BAY KEMAL : "ÖZTRAK, PROTOKOLÜ BİLMİYORDU Kİ" DEDİ!..

BAY KEMAL : "ÖZTRAK, PROTOKOLÜ BİLMİYORDU Kİ" DEDİ!..

Hani o meşhur son MYK Toplantısı sonrasında basına çok kısa bir açıklama yapıp da giden CHP Parti Sözcüsü sayın Faik Öztrak, basın mensuplarının Zafer Partisi Lideri sayın Ümit Özdağ'ın; "Kemal Bey bana üç Bakanlık ve MİT Başkanlığı sözü vermişti" sözünü sorduklarında, kesin bir dille "Böyle bir protokol yok!" demişti ya? Sayın Kılıçdaroğlu şimdi çıkıp; "Sayın Öztrak'ın bu protokolden haberi yoktu ki" demez mi?

Durun, daha bitmedi; ya şu İYİ Parti Ekonomi Politikaları Başkanı sayın Bilge Yılmaz'ın Twitter paylaşımına ne demeli?
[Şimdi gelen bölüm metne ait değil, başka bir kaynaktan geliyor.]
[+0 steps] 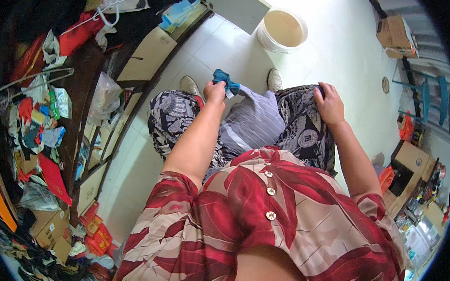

Bilge Yılmaz aynen şöyle diyordu: "...Millet İttifakı seçimi kaybetti!.. Bunun sorumluluğunu üzerimize almaktan da, halkımızdan özür dilemekten de kaçamayız!.. Başta ben, sayın Kemal Kılıçdaroğlu'nun adaylığını engelleyemediğim için herkesten özür dilerim!.. Ortamlar arasında sonradan çıkıp da, kapı arkalarında tek başına iş çevirip, olmadık kişilere bazı sözler vermişler!.." diyordu... Yani, Ümit Özdağ'a verilen biri İçişleri Bakanlığı olmak üzere üç Bakanlık ve MİT Müsteşarlığı sözünü imâ ediyordu!..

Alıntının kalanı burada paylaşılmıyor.